Crossposted from the AI Alignment Forum. May contain more technical jargon than usual.

Trying to break into MIRI-style[1] research seems to be much, much harder than trying to break into ML-style safety research. This is worrying if you believe this research to be important[2]. I'll examine two kinds of causes: those which come from MIRI-style research being a niche area and those which go beyond this:

Challenges beyond MIRI-style research being a niche area:

  • MIRI doesn’t seem to be running internships[3] or running their AI safety for computer scientists workshops
  • If you try to break into ML-style Safety and fail, you can always be reuse at least part of what you've learned to obtain a highly-compensated role in industry. Agent foundations knowledge is highly niche and unlikely to be used elsewhere.
  • You can park in a standard industry job for a while in order to earn career capital for ML-style safety. Not so for MIRI-style research.
  • MIRI publishes a lot less material these days. I support this decision I support as infohazards deserve to be taken seriously, but it also makes it harder to contribute.
  • There are well-crafted materials for learning a lot of the prerequisites for ML-style safety.
  • There seems to be a natural pathway of studying a masters then pursuing a PhD to break into ML-style safety. There are a large number of scholarships available and many countries offer loans or income support.
  • The above opportunities mean that there are more ways to gauge fit for ML-style safety research.
  • There's no equivalent to submitting a paper[4]. If a paper passes review, then it gains a certain level of credibility. There are upvotes, but this signaling mechanism is more distorted by popularity or accessibility. Further, unlike writing an academic paper, writing alignment forum posts won't provide credibility outside of the field.
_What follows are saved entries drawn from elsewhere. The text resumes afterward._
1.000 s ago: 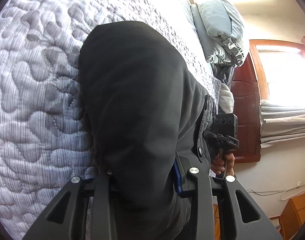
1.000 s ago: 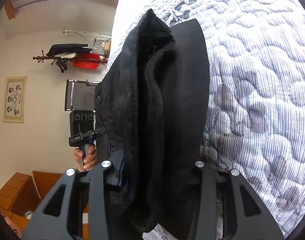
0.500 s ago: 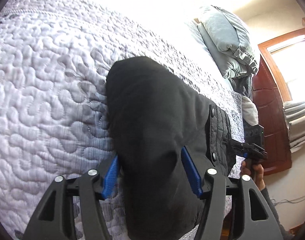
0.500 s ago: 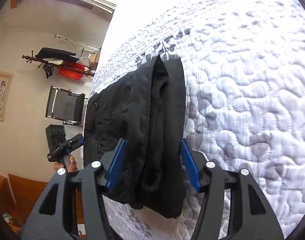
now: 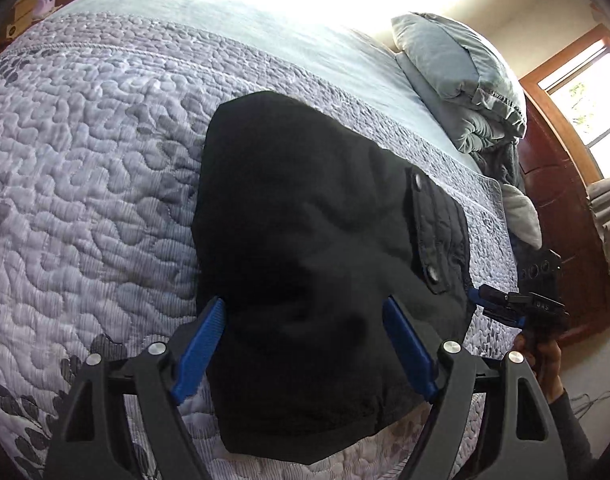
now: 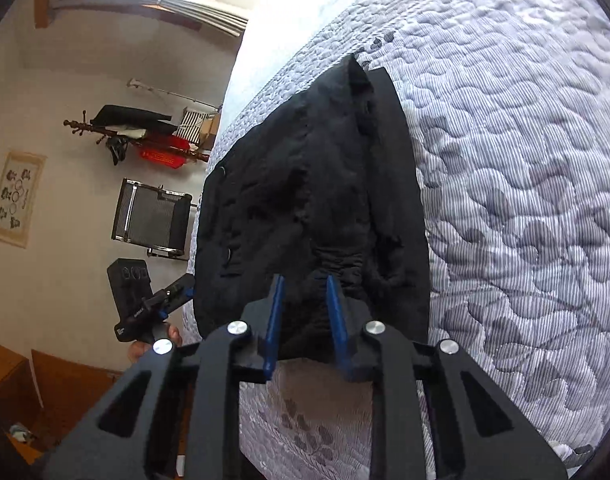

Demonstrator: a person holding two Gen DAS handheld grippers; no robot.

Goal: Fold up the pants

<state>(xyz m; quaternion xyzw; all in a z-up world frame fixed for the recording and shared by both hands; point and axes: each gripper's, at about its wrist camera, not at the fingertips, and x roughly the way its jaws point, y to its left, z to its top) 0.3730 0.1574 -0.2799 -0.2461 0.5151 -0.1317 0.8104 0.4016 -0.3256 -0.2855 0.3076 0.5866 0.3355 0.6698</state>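
The big bed (image 5: 85, 184) has a bumpy gray quilt. The black pants (image 5: 313, 248) lie folded on it, near its edge. Gray pillows (image 5: 457, 76) sit farther up the bed. The left tool (image 5: 305, 344) is spread wide over the pants. The right tool (image 6: 305, 320) is partly closed, its blue pads not gripping the pants.

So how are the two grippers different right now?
The left gripper is open wide, its blue fingers either side of the black pants. The right gripper has its fingers much closer together, at the pants' near edge; whether it pinches them is unclear. Both have blue pads.
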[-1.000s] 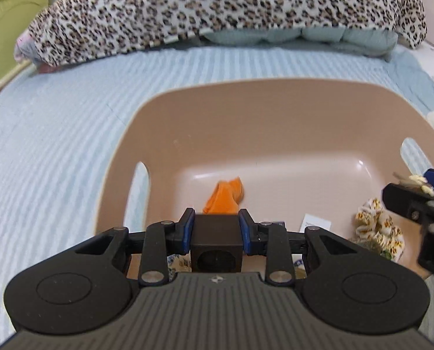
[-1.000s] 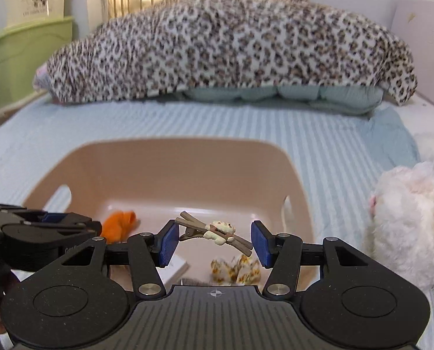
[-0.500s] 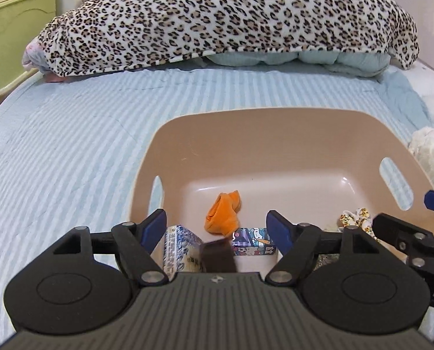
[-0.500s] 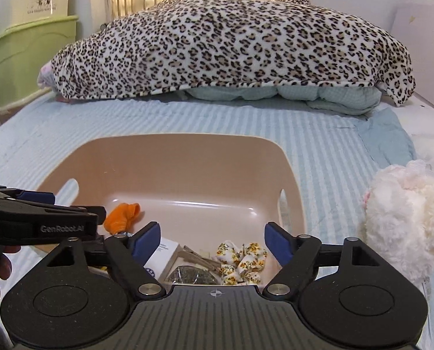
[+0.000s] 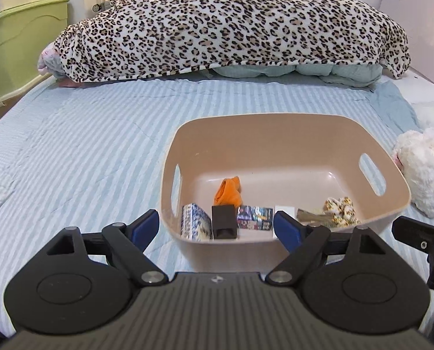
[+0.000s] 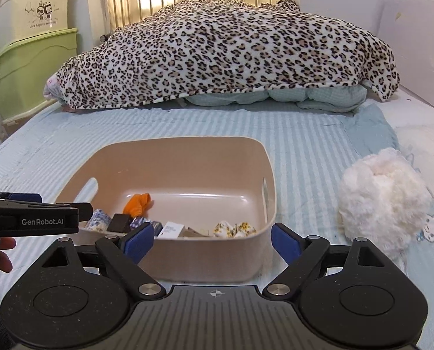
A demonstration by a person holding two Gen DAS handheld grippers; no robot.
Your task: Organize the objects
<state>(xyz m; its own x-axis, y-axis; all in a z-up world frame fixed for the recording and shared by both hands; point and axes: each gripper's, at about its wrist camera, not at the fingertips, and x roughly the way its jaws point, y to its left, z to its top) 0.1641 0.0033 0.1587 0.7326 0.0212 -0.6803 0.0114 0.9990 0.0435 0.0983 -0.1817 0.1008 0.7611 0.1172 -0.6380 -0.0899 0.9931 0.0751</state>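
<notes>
– What colour is the tub (image 5: 275,134)?
– Light brown, like milk tea. The cloth (image 5: 228,190) inside is orange, and the little box (image 5: 223,225) is black.
– And the bed sheet (image 5: 79,151)?
– Blue and white stripes. The blanket (image 5: 231,20) has brown and black leopard spots.
– The fluffy toy (image 6: 380,198)?
– White. The scrunchie (image 5: 340,207) is white with yellow flowers. The finger pads (image 5: 287,229) are blue.

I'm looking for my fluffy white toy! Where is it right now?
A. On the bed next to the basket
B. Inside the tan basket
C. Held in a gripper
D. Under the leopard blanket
A: the fluffy white plush toy lies on the striped bedcover just outside the tan basket, and both the left gripper and the right gripper are open and empty.
</notes>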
Challenges that come from being a niche area

I think this probably should be a niche area. It would be a bit strange if foundations work were the majority of the research. Nonetheless, it's worth highlighting some of the implications:

  • General AI safety programs and support - ie. AI Safety Fundamentals Course, AI Safety Support, AI Safety Camp, Alignment Newsletter, ect. are naturally going to strongly focus on ML-style research and might not even have the capability to vet MIRI-style research.
  • It is much harder to find people with similar interests to collaborate with or mentor you. Compare to how easy it is to meet a bunch of people interested in ML-style research by attending EA meetups or EAGx.
  • If you want to feel part of the AI safety community and join in the conversations people are having, you will have to spend time learning about ML-style research. While is likely valuable to broaden your scope as this can lead to cross-pollination, it also sucks up time when you could be learning about MIRI-style research.

Further Thoughts

I think it's worth thinking about what this looks like overall. If you want to try breaking into MIRI-style research, the most likely path looks like saving up 3-12 months runway[5]. 3 months might be possible if you've been consistently working on things in your free time and you've already read a lot of the material that you need to read + made substantial research progress. That said, even if you're able to produce material to prove yourself in 3 months, you'd probably need an extra month or two to obtain funding and you always need more runway than the minimum possible time. It would be possible to apply for an LTFF grant to support this research, but it's probably easier to build up the credibility for ML-style research. Further, if you fail, then you haven't learned skills nor gained credibility that would assist you for any other paths.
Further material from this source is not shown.